Records contained in a dataset
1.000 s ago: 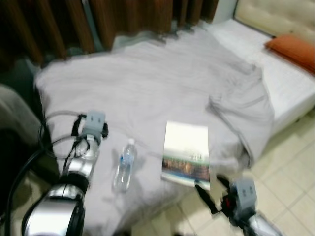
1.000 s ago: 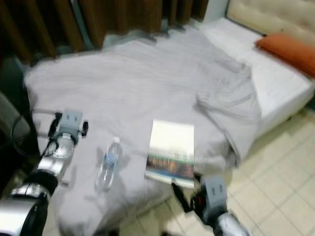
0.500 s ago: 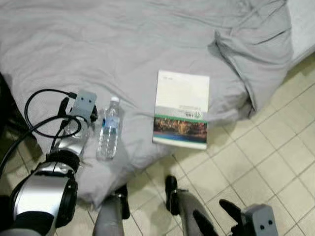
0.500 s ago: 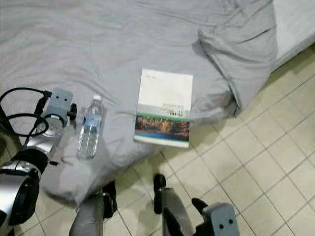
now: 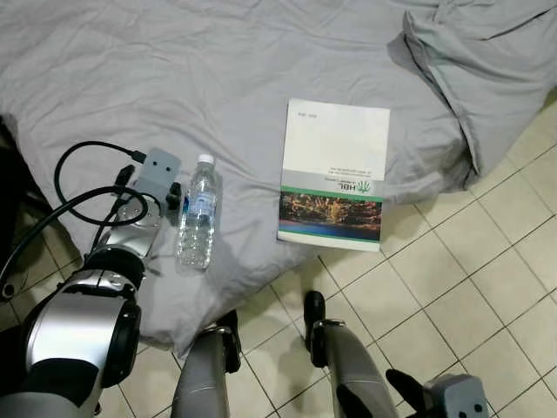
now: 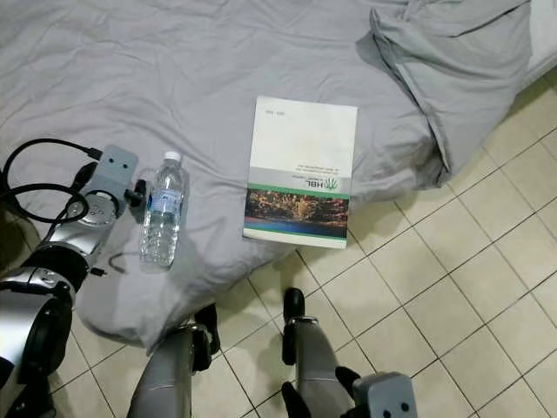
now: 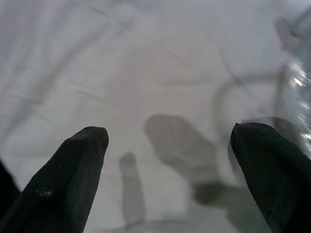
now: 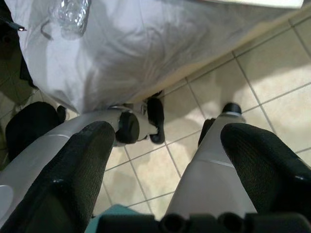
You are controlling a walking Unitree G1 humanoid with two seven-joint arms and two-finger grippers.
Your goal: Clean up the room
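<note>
Water bottle (image 5: 197,213): clear plastic, white cap, lying on its side on the grey bedsheet (image 5: 218,78), cap pointing away from the robot. It sits close to the sheet's near edge, where the cloth drapes down to the tiled floor (image 5: 452,279).

Book (image 5: 335,174): flat on the sheet to the right of the bottle, well apart from it, white cover with a landscape band along its near end. Its near end lies right at the drape edge, with floor just beyond. Bare sheet lies between bottle and book.

Left gripper (image 7: 167,160): out over the sheet just left of the bottle. Fingers (image 7: 73,165) spread wide, nothing between them; their shadows fall on the cloth below. The bottle's clear wall shows at the edge of the left wrist view, beside one fingertip; contact cannot be told. A black cable (image 5: 74,187) loops from the left arm over the sheet's left edge.

Right gripper (image 8: 167,160): low, over the floor in front of the bed. Fingers spread wide and empty, framing the robot's own legs (image 5: 335,370) and the hanging sheet edge.

Bunched fold of sheet (image 5: 483,70): far right, overhanging the floor. Tiles to the right of the legs are bare.
</note>
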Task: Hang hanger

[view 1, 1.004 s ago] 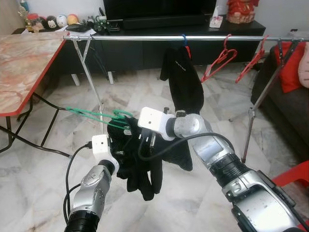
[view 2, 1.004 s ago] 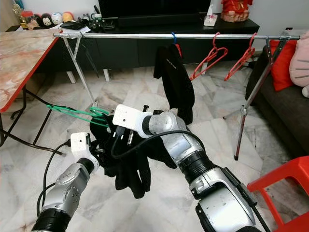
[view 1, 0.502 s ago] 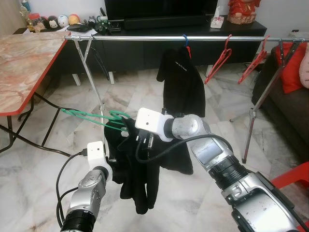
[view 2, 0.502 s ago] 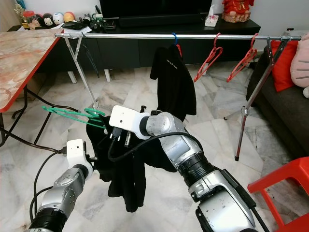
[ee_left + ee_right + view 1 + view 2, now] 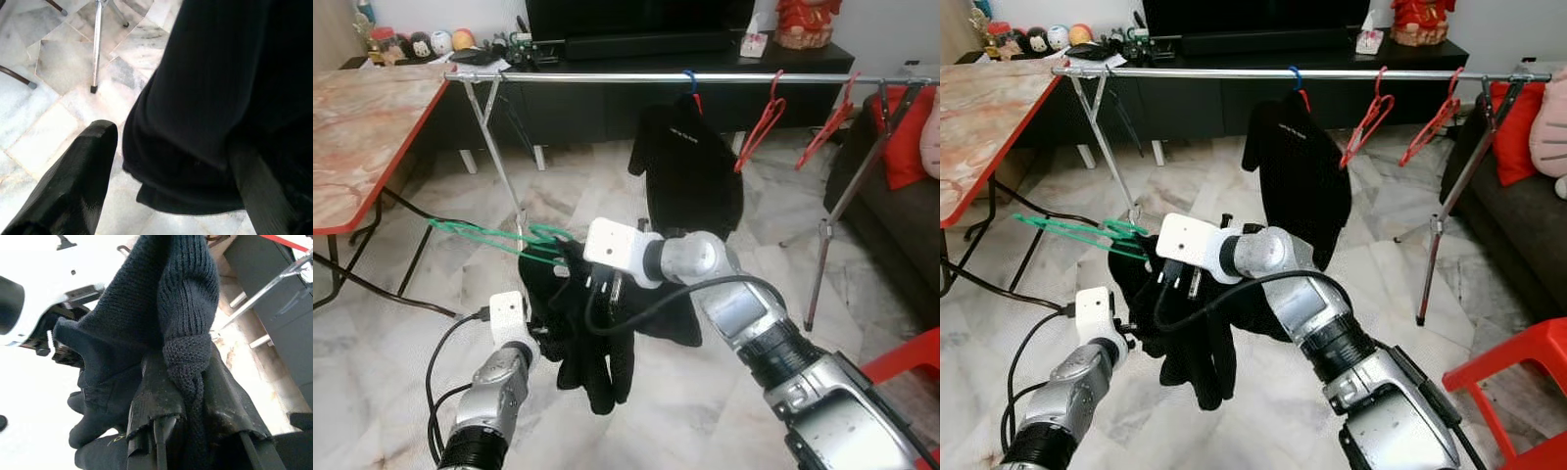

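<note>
A green wire hanger (image 5: 480, 231) carries a dark knit garment (image 5: 597, 338) that hangs bunched in front of me, below the rail. My right gripper (image 5: 573, 269) is shut on the garment's top fold by the hanger's hook; the right wrist view shows the knit (image 5: 186, 308) pinched between its fingers (image 5: 156, 406). Lower down, my left gripper (image 5: 171, 142) stands open at the garment's lower edge, the dark cloth (image 5: 220, 98) lying between its two spread fingers (image 5: 73, 181). The silver clothes rail (image 5: 607, 76) runs across the room beyond.
On the rail hang a black shirt (image 5: 690, 166) on a blue hook and two red hangers (image 5: 759, 122) (image 5: 824, 119). A marble-topped table (image 5: 352, 137) stands left, a dark sofa (image 5: 891, 206) and red stool (image 5: 911, 362) right, a TV cabinet (image 5: 636, 98) behind.
My right gripper with the hanger and garment has drifted slightly left. The left gripper has sunk a little along the garment. The black shirt on the rail has swung.
</note>
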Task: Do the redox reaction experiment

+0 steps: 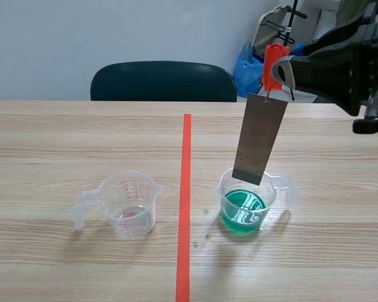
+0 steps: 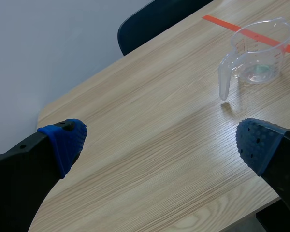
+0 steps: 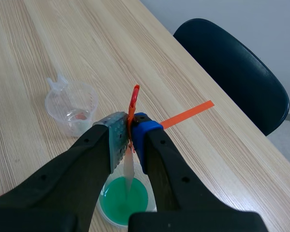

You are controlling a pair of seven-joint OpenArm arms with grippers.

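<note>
The right pincer (image 1: 281, 68) is up high over the worktop (image 1: 63, 138). Its two fingers are squeezed tight on an orange-red clip (image 1: 274, 61). A flat grey metal plate (image 1: 260, 138) hangs down from the clip. The bottom edge of the plate is right at the top of the plastic cup (image 1: 224, 190) with green liquid (image 1: 242, 212) in it. I think the plate is not wet yet, but it is hard to be sure.

The next job looks like dipping the plate. To do it well, the arm should go straight down and go slowly. The plate hangs a little tilted, so it should be kept over the middle of the cup. If it bumps the rim, the light cup could tip and spill. The pincer should keep its tight hold, so the clip does not slip. The plate should go into the green liquid, but the clip should stay dry.

The left pincer (image 2: 162, 140) has its fingers wide apart and holds nothing. It is low over the worktop, well away from the green cup. Ahead of it stands a clear measuring cup (image 1: 113, 196) with just a little liquid. A red tape line (image 1: 186, 189) runs between the two cups. Some small drops (image 1: 206, 236) lie near the green cup. A dark chair (image 1: 164, 80) and a blue bag (image 1: 246, 66) are behind the worktop. Nothing stands in the plate's way.
</note>
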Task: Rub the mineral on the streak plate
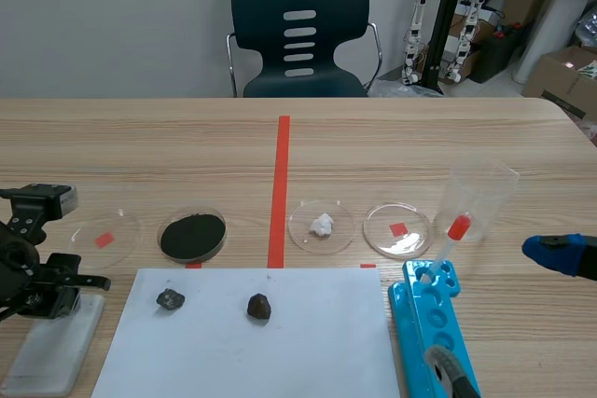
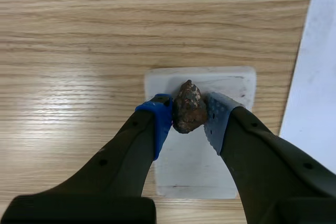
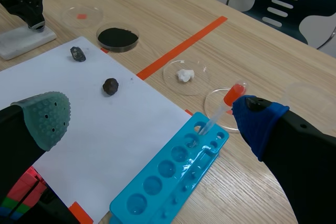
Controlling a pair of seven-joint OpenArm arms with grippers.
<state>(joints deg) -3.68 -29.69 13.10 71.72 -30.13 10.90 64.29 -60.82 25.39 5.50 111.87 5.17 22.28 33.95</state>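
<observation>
Left wrist view: a brown mineral is clamped between the pads of the left gripper and is held over the far half of the white streak plate; whether it touches cannot be told. The right gripper is seen with fingers wide apart, well apart from the streak plate, beyond the paper lying just beside it.

Left gripper low, pointing down, clamped on mineral, right gripper spread wide apart
</observation>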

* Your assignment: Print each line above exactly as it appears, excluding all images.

* Solution for this exercise:
1.000 s ago: 
1.000 s ago: 
0.500 s ago: 
0.500 s ago: 
now: 
now: 
now: 
now: 
You are controlling a walking Unitree G1 humanoid with two seven-joint arms and two-finger grippers.
Your goal: Clean up the room
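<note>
Water bottle (image 5: 197,213): clear plastic, white cap, lying on its side on the grey bedsheet (image 5: 218,78), cap pointing away from the robot. It sits close to the sheet's near edge, where the cloth drapes down to the tiled floor (image 5: 452,279).

Book (image 5: 335,174): flat on the sheet to the right of the bottle, well apart from it, white cover with a landscape band along its near end. Its near end lies right at the drape edge, with floor just beyond. Bare sheet lies between bottle and book.

Left gripper (image 7: 167,160): out over the sheet just left of the bottle. Fingers (image 7: 73,165) spread wide, nothing between them; their shadows fall on the cloth below. The bottle's clear wall shows at the edge of the left wrist view, beside one fingertip; contact cannot be told. A black cable (image 5: 74,187) loops from the left arm over the sheet's left edge.

Right gripper (image 8: 167,160): low, over the floor in front of the bed. Fingers spread wide and empty, framing the robot's own legs (image 5: 335,370) and the hanging sheet edge.

Bunched fold of sheet (image 5: 483,70): far right, overhanging the floor. Tiles to the right of the legs are bare.
</note>
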Task: Hang hanger

[view 1, 1.004 s ago] 
[view 2, 1.004 s ago] 
[view 1, 0.502 s ago] 
[view 2, 0.502 s ago] 
[ee_left + ee_right + view 1 + view 2, now] 

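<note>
A green wire hanger (image 5: 480, 231) carries a dark knit garment (image 5: 597, 338) that hangs bunched in front of me, below the rail. My right gripper (image 5: 573, 269) is shut on the garment's top fold by the hanger's hook; the right wrist view shows the knit (image 5: 186, 308) pinched between its fingers (image 5: 156, 406). Lower down, my left gripper (image 5: 171, 142) stands open at the garment's lower edge, the dark cloth (image 5: 220, 98) lying between its two spread fingers (image 5: 73, 181). The silver clothes rail (image 5: 607, 76) runs across the room beyond.
On the rail hang a black shirt (image 5: 690, 166) on a blue hook and two red hangers (image 5: 759, 122) (image 5: 824, 119). A marble-topped table (image 5: 352, 137) stands left, a dark sofa (image 5: 891, 206) and red stool (image 5: 911, 362) right, a TV cabinet (image 5: 636, 98) behind.
My right gripper with the hanger and garment has drifted slightly left. The left gripper has sunk a little along the garment. The black shirt on the rail has swung.
</note>
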Task: Do the redox reaction experiment

+0 steps: 
+0 steps: 
+0 steps: 

You are controlling a pair of seven-joint OpenArm arms with grippers.

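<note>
The right pincer (image 1: 281, 68) is up high over the worktop (image 1: 63, 138). Its two fingers are squeezed tight on an orange-red clip (image 1: 274, 61). A flat grey metal plate (image 1: 260, 138) hangs down from the clip. The bottom edge of the plate is right at the top of the plastic cup (image 1: 224, 190) with green liquid (image 1: 242, 212) in it. I think the plate is not wet yet, but it is hard to be sure.

The next job looks like dipping the plate. To do it well, the arm should go straight down and go slowly. The plate hangs a little tilted, so it should be kept over the middle of the cup. If it bumps the rim, the light cup could tip and spill. The pincer should keep its tight hold, so the clip does not slip. The plate should go into the green liquid, but the clip should stay dry.

The left pincer (image 2: 162, 140) has its fingers wide apart and holds nothing. It is low over the worktop, well away from the green cup. Ahead of it stands a clear measuring cup (image 1: 113, 196) with just a little liquid. A red tape line (image 1: 186, 189) runs between the two cups. Some small drops (image 1: 206, 236) lie near the green cup. A dark chair (image 1: 164, 80) and a blue bag (image 1: 246, 66) are behind the worktop. Nothing stands in the plate's way.
</note>
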Task: Rub the mineral on the streak plate
Controlling a pair of seven-joint OpenArm arms with grippers.
<state>(joints deg) -3.68 -29.69 13.10 71.72 -30.13 10.90 64.29 -60.82 25.39 5.50 111.87 5.17 22.28 33.95</state>
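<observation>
Left wrist view: a brown mineral is clamped between the pads of the left gripper and is held over the far half of the white streak plate; whether it touches cannot be told. The right gripper is seen with fingers wide apart, well apart from the streak plate, beyond the paper lying just beside it.

Left gripper low, pointing down, clamped on mineral, right gripper spread wide apart
</observation>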

No more work remains for this exercise.